» **Task to carry out**: Examine the records and identify each line that includes the string "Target". Copy those lines.
——
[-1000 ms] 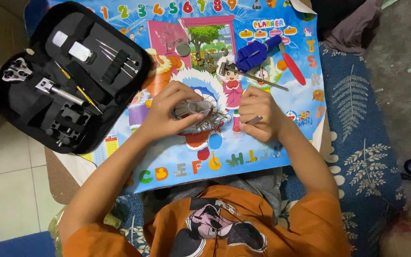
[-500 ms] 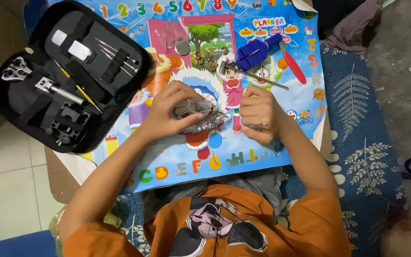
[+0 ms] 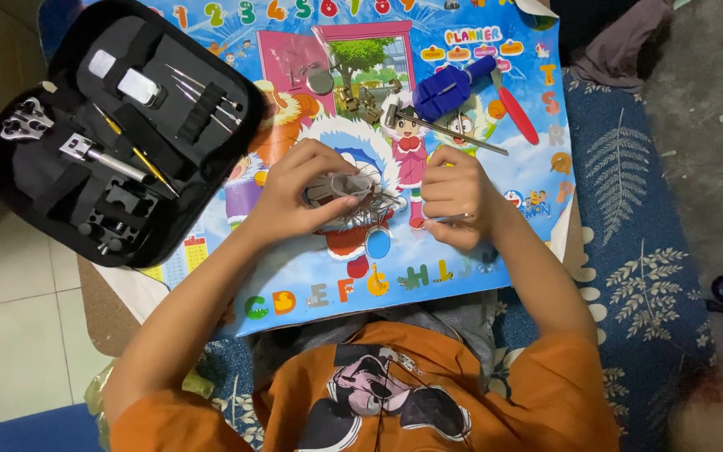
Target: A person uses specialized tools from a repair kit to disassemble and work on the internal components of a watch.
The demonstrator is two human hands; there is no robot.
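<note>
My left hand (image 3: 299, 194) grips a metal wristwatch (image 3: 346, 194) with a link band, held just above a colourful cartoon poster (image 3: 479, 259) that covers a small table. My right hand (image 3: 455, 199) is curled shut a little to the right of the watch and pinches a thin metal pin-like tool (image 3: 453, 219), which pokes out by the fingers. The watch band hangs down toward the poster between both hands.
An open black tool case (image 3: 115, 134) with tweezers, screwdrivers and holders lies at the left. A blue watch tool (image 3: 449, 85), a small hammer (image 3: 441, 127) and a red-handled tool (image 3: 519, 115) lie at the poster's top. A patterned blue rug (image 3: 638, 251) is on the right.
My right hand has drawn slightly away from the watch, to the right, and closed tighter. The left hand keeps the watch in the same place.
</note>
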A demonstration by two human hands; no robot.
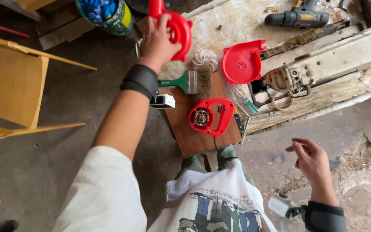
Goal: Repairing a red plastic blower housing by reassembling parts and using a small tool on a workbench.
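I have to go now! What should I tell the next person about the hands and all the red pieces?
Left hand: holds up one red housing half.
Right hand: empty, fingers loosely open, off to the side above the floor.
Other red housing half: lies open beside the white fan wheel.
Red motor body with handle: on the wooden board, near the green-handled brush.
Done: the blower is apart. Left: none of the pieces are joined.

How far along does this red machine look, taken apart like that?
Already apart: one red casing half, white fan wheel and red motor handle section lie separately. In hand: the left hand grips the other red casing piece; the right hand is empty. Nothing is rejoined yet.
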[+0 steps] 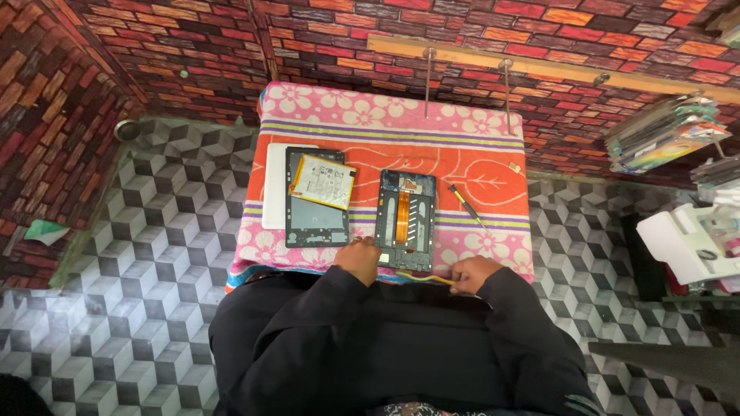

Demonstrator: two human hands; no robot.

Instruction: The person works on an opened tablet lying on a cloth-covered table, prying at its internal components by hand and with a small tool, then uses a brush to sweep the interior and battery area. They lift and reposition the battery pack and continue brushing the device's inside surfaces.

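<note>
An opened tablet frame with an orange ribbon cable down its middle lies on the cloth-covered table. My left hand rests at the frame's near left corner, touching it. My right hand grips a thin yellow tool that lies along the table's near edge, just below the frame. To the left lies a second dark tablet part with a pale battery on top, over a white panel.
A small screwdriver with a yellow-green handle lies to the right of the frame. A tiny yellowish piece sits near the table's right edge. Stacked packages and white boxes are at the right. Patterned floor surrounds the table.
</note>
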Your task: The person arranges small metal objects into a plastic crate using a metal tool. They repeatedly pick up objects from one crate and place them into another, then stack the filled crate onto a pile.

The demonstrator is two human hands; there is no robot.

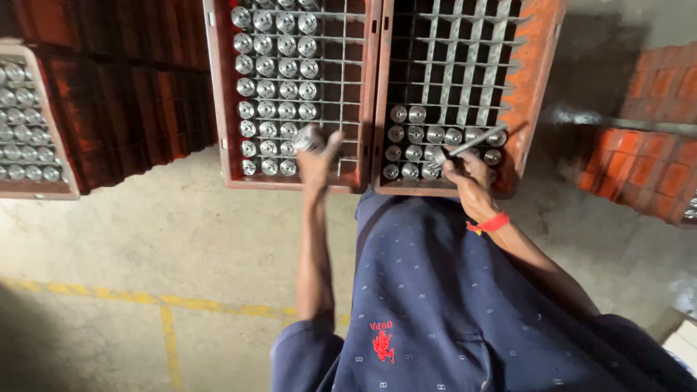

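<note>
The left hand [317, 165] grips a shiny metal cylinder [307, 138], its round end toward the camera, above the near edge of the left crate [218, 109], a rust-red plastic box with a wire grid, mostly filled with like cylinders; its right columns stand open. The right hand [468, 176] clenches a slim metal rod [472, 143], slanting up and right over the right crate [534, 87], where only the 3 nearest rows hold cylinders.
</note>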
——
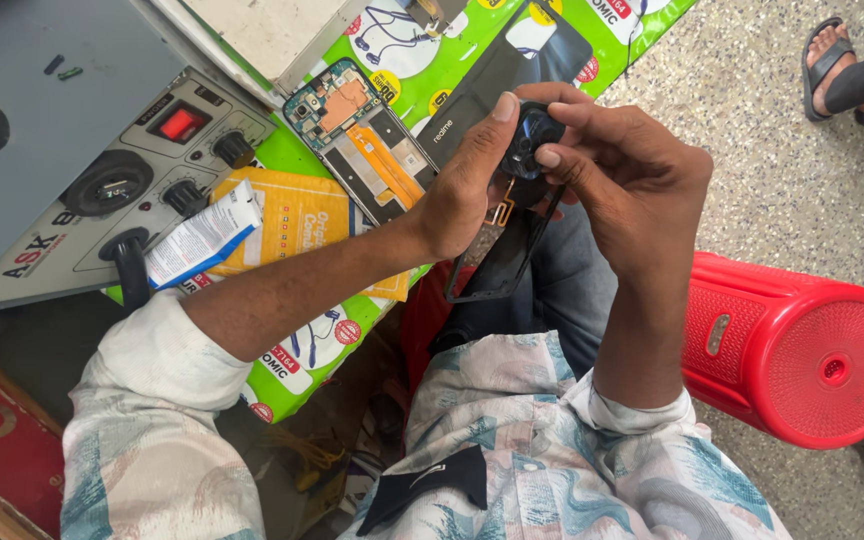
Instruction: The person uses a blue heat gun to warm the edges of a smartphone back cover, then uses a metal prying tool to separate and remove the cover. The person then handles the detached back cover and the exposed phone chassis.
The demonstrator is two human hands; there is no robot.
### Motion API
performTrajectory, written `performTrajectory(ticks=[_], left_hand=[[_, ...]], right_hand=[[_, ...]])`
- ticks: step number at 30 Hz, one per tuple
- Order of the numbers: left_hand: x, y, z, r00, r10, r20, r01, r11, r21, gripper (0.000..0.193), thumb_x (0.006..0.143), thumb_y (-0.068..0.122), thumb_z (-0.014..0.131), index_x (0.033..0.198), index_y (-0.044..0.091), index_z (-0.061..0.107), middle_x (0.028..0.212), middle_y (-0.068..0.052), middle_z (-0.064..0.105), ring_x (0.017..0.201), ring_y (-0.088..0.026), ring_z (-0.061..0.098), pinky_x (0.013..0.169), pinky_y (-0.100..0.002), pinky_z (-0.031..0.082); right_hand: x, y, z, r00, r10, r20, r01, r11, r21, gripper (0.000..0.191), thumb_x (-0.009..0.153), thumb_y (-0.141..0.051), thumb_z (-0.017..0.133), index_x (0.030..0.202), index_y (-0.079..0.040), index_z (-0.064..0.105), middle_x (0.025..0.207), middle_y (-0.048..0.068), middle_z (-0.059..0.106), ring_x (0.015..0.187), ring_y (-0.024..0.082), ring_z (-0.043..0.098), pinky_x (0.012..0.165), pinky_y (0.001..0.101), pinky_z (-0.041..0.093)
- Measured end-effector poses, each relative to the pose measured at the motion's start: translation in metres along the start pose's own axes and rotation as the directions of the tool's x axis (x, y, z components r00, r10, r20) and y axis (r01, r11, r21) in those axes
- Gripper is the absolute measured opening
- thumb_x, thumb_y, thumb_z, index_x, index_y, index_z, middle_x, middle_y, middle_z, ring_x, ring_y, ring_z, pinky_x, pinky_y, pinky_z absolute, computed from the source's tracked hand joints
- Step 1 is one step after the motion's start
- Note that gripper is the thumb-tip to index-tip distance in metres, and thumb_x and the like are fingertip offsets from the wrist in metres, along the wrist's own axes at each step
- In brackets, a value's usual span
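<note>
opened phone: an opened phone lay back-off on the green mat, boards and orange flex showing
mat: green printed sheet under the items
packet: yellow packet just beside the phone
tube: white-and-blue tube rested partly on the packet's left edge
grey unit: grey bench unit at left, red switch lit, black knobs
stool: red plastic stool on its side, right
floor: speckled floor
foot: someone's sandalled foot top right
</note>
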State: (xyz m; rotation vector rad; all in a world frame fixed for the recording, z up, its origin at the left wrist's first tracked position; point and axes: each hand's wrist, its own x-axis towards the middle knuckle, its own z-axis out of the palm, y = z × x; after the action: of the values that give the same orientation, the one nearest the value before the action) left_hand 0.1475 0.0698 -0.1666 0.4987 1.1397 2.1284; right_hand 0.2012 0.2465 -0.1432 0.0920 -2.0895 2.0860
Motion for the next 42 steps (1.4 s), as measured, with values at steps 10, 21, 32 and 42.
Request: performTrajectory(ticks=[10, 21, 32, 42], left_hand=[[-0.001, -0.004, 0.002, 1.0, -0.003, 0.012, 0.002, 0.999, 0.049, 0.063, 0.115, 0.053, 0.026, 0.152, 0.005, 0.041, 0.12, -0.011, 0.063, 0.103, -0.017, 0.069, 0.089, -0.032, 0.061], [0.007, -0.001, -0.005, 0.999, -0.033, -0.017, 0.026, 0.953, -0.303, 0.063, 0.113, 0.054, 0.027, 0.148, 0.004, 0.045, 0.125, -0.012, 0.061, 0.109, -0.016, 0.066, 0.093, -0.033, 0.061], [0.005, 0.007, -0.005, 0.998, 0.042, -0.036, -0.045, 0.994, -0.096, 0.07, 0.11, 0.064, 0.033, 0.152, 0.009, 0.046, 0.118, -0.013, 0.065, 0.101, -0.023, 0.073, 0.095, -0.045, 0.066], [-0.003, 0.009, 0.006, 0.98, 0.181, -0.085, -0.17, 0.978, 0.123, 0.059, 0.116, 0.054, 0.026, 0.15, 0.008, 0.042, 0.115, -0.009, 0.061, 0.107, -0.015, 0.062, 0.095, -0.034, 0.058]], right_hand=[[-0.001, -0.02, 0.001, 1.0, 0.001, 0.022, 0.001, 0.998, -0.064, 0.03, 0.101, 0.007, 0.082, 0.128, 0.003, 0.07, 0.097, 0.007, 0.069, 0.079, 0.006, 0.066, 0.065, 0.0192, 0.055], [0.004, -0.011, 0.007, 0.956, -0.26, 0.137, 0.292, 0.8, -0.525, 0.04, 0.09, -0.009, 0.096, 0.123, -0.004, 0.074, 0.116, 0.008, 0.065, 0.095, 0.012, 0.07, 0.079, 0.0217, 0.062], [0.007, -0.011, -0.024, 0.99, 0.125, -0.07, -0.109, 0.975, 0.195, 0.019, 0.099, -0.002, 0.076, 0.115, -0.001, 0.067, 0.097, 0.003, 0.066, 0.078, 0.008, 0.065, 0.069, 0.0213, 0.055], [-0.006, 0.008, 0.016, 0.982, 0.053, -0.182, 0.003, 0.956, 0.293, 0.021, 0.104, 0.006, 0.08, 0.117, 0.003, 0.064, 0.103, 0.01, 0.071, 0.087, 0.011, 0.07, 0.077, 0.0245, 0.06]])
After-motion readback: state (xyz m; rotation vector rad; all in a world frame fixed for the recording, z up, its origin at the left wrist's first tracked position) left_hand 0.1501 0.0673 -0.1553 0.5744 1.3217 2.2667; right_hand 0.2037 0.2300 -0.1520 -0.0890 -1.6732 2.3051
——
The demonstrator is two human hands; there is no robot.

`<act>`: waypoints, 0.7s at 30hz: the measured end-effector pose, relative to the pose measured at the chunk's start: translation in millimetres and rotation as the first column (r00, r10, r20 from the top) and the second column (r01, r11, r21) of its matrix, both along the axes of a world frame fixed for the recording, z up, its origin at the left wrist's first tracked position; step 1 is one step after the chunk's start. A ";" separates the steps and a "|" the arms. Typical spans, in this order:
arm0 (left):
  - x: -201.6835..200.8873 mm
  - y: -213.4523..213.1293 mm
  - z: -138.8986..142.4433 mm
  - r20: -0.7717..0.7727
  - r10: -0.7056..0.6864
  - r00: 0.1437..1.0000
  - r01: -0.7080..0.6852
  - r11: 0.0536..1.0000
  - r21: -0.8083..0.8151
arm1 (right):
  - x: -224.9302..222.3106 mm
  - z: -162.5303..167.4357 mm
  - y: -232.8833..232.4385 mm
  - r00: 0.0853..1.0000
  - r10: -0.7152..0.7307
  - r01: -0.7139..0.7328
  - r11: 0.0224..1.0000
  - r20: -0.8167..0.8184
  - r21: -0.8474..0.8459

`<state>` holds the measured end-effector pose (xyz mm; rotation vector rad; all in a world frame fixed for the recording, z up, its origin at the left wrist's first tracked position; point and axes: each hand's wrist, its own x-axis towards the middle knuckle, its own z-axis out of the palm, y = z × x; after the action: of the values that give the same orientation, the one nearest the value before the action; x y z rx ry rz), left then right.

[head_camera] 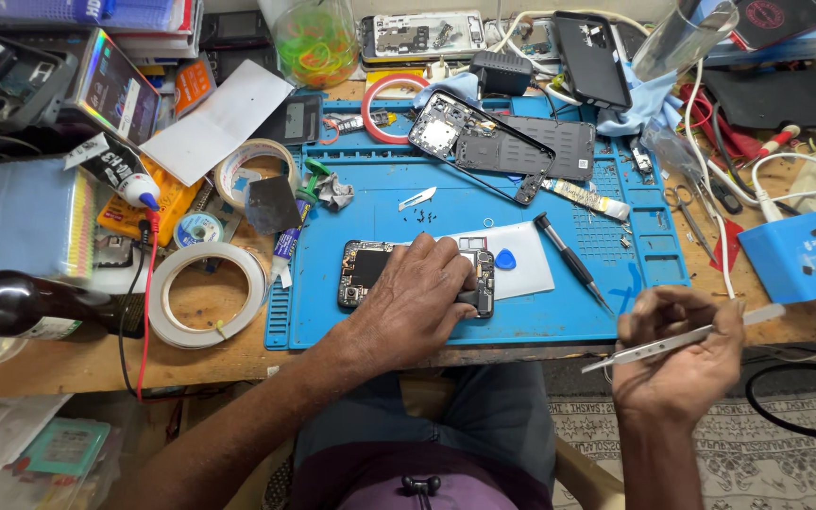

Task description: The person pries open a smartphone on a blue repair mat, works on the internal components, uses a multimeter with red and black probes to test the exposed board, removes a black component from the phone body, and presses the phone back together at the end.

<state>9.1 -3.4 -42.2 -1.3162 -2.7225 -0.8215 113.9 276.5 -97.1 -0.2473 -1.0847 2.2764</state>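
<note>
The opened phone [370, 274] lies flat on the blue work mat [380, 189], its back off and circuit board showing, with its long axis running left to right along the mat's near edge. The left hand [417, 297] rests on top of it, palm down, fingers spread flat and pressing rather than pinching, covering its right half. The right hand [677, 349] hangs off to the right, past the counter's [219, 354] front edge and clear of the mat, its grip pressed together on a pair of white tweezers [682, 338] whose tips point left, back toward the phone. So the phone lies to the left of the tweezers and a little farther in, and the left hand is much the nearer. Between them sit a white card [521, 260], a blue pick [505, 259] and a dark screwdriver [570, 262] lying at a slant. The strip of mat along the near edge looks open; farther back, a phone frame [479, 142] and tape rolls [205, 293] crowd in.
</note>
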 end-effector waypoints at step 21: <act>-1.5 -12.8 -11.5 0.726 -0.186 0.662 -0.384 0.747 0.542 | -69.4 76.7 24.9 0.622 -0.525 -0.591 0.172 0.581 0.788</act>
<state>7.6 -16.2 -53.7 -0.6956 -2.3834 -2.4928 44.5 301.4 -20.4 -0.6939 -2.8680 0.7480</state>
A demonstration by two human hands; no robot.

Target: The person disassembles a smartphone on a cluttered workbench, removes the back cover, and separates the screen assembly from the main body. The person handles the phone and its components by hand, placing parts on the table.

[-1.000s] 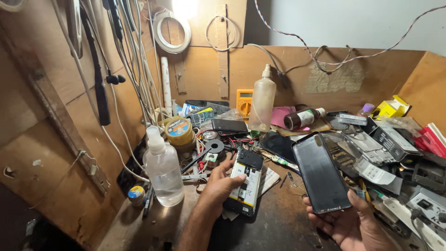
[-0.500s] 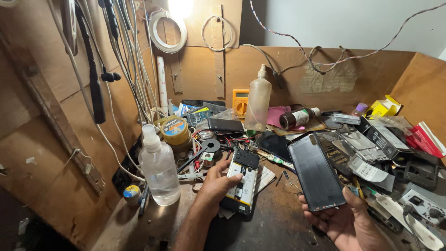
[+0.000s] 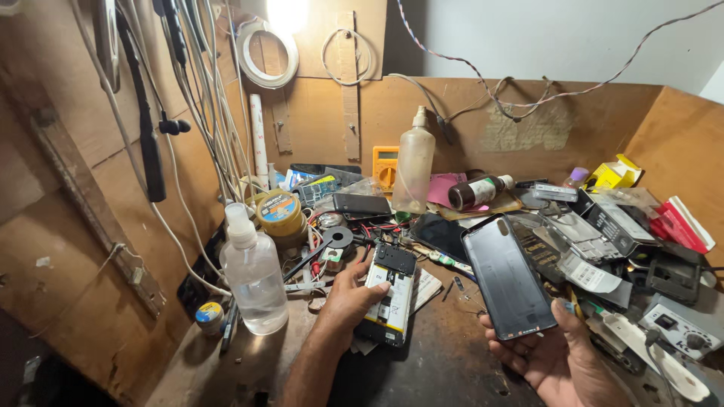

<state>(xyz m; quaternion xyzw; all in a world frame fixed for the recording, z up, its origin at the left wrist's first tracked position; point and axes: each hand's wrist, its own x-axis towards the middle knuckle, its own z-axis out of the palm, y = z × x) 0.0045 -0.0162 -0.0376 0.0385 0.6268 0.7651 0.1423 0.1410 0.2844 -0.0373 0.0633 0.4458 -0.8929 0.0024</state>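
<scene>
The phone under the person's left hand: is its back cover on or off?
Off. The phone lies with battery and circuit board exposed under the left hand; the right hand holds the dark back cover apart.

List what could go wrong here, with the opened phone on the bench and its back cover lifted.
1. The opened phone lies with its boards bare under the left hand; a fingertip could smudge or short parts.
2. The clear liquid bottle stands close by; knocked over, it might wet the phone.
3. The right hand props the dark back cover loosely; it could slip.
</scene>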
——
» **Task result**:
Target: A person uses specialized tools from a repair kit to disassemble and work on the internal components of a watch.
Target: The person disassembles a smartphone on a cluttered workbench, removes the back cover, and separates the screen assembly from the main body. The person handles the phone and its components by hand, placing parts on the table.

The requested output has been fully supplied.